Civilized people

by Yule Heibel on October 13, 2003

Please read Two Civilized Men Among the Barbarians by Glen Ford and Peter Gamble as soon as possible. It’s in AlterNet and originally appeared in The Black Commentator. It’s brilliant. The authors argue that Dennis Kucinich and Al Sharpton are the only two Democratic presidential candidates willing to talk like civilized people. Two excerpts:

Rev. Sharpton also opposes NAFTA and the World Trade Organization. “I disagreed with NAFTA when Clinton was in, and I think that we have come to see that that disagreement was correct,” said Sharpton, following up on Kucinich’s broadside. “I think that we cannot have trade policy that overlooks labor, overlooks workers’ rights, overlooks environmental concerns. We can’t act like just because something is trade, that also that makes it right. African-Americans are here on a bad trade policy.”

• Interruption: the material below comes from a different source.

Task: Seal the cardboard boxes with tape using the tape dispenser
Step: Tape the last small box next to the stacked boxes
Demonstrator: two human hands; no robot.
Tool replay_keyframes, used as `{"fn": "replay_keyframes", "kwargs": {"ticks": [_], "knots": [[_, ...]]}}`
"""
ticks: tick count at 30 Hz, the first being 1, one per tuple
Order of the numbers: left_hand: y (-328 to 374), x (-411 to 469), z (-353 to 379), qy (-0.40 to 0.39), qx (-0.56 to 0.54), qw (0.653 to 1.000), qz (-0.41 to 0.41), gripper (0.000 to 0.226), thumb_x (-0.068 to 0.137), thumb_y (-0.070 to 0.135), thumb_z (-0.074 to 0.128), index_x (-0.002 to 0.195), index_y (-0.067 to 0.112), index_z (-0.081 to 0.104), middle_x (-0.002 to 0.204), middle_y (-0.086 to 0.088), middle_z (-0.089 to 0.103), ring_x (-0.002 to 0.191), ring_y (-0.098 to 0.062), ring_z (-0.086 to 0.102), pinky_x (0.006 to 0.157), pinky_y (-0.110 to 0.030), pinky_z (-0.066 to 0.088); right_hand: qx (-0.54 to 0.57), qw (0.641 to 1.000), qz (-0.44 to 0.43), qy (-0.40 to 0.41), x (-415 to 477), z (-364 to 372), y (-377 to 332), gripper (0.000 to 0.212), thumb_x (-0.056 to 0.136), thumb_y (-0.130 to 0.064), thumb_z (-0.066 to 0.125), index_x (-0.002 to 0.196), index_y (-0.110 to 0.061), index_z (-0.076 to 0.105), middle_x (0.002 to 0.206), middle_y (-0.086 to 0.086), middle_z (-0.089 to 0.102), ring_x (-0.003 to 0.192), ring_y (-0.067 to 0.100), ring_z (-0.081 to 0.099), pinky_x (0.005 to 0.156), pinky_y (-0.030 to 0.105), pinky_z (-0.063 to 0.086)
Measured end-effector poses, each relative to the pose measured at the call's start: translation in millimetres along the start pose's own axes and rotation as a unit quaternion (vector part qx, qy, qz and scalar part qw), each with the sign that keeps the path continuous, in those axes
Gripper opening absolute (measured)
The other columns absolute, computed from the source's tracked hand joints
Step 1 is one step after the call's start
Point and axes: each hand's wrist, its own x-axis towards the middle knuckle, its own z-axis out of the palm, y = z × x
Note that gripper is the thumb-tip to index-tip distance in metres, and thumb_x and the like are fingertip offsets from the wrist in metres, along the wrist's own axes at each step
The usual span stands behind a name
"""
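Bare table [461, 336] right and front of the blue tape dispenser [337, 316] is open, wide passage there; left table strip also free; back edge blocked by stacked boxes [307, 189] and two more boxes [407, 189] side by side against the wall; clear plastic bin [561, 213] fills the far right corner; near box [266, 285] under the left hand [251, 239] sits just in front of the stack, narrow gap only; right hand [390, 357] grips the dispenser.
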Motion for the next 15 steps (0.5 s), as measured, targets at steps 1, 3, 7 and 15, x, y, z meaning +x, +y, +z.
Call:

Now that’s breaking it down in civilized language. The slave trade was fantastically lucrative, a centuries-long commerce that shaped every society in the Americas south of Canada and allowed Europe to assume its unnatural position of dominance in the world. “I’m here on a bad trade policy,” said Rev. Al. “So just because it’s trade, doesn’t mean that it is good and it is something that we should support.”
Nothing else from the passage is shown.